Cimi: Suspeito de matar Kaiowá e Guarani em MS não é indígena e estava entre os pistoleiros
Suspeito de matar Vicente Kaiowá e Guarani não é indígena e estava entre pistoleiros, afirma comunidade de Pyelito Kue
Conforme os Kaiowá e Guarani, nota da Sejusp alimentou “fake news” de que não teria havido o ataque de pistoleiros, mas briga interna
Assessoria de Comunicação — Cimi
Enquanto a Polícia Federal segue com as investigações a respeito do assassinato de Vicente Fernandes Vilhalva Kaiowá e Guarani, morto no último domingo (17) na Terra Indígena (TI) Iguatemipeguá I, em Iguatemi (MS), a Secretaria de Estado de Justiça e Segurança Pública (Sejusp) se antecipou e apontou como suspeito pelo crime um outro indígena.
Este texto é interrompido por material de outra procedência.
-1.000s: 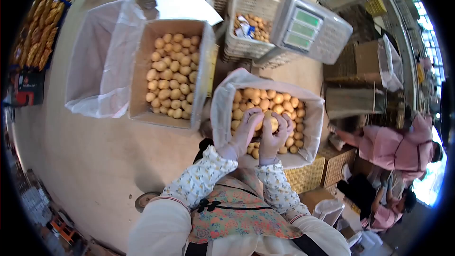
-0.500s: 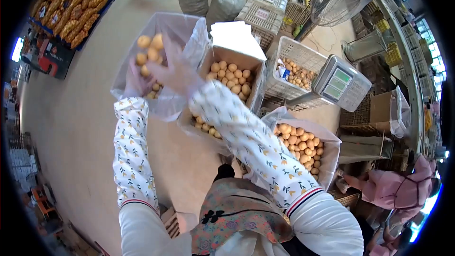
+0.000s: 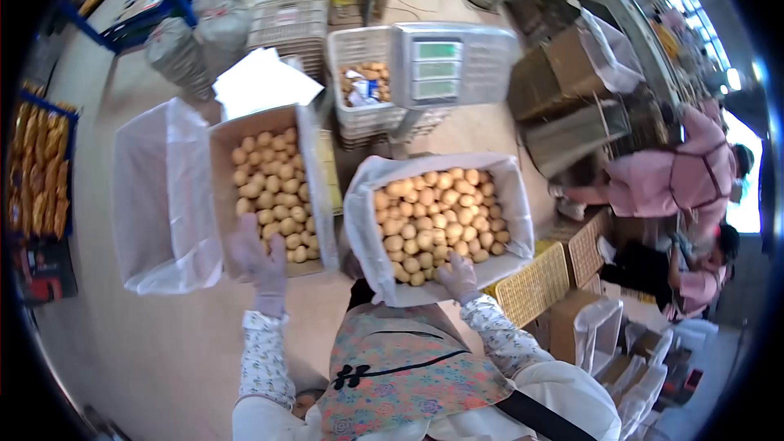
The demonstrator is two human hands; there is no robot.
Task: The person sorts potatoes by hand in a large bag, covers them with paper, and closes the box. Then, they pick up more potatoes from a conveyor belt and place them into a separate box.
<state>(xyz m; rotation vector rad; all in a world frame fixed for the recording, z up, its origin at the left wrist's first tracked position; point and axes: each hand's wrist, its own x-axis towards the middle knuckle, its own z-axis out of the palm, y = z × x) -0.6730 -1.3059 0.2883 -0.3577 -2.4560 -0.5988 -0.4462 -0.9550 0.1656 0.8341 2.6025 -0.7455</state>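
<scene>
A lined carton (image 3: 359,196) full of round, light-brown potatoes (image 3: 437,224) is in front of me. My right hand (image 3: 459,278), in a thin glove, touches potatoes at its near edge; whether the fingers grip one is unclear. To the left, my gloved left hand (image 3: 261,260) is spread at the near left corner of a second carton (image 3: 224,155), beside its potatoes (image 3: 278,188). No potato shows in that hand. Left of this carton lies a white plastic liner (image 3: 163,204) over its side.
A scale display (image 3: 437,69) stands beyond, beside a crate (image 3: 347,41) of small potatoes. White sheets (image 3: 265,86) lie behind the second carton. Sacks (image 3: 175,53) stand back left. Two people in pink (image 3: 674,180) are at the right, near yellow baskets (image 3: 535,286).
The view has turned right. Both hands have left the left-hand bag, where they were among potatoes; my right hand is now at the right carton, my left at the middle one.
</scene>
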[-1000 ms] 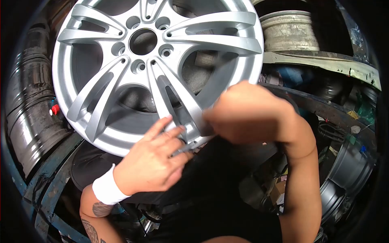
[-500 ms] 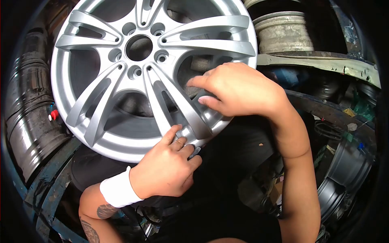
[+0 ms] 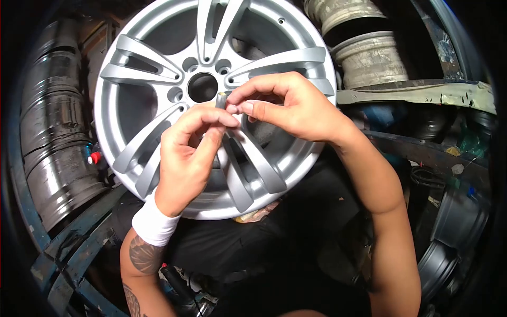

Conforme a nota divulgada pela Sejusp, o “indígena” Valdecir Alonso Brites, encaminhado à carceragem da Polícia Federal, é o principal suspeito pelo disparo que atingiu a cabeça de Vicente Kaiowá e Guarani na retomada de área da Fazenda Cachoeira, sobreposta à TI.
Em carta encaminhada à Fundação Nacional dos Povos Indígenas (Funai) nesta terça-feira (18), e assinada pelos integrantes da comunidade do tekoha Pyelito Kue, os Kaiowá e Guarani afirmam que o suspeito não é indígena, é natural do Paraguai e que morou em Pyelito há dois anos atrás, após se casar com uma Kaiowá.
Por conta de um conflito interno, diz a carta, Brites saiu de Pyelito e foi morar em Iguatemi. Na cidade, ele teria se aliado aos fazendeiros com propriedades sobrepostas à TI – fato de conhecimento prévio dos Kaiowá e Guarani.
“O Valdecir estava junto com os pistoleiros”, diz trecho da carta. Os indígenas pedem que a Polícia Federal investigue se Brites foi arregimentado por fazendeiros para atacar a retomada ao lado de cerca de 20 homens fortemente armados.
Conforme os Kaiowá e Guarani, a nota da Sejusp alimentou uma série de “fake news” de que não teria havido o ataque de pistoleiros à retomada senão uma briga interna entre os indígenas – uma estratégia de criminalização comumente utilizada contra o povo.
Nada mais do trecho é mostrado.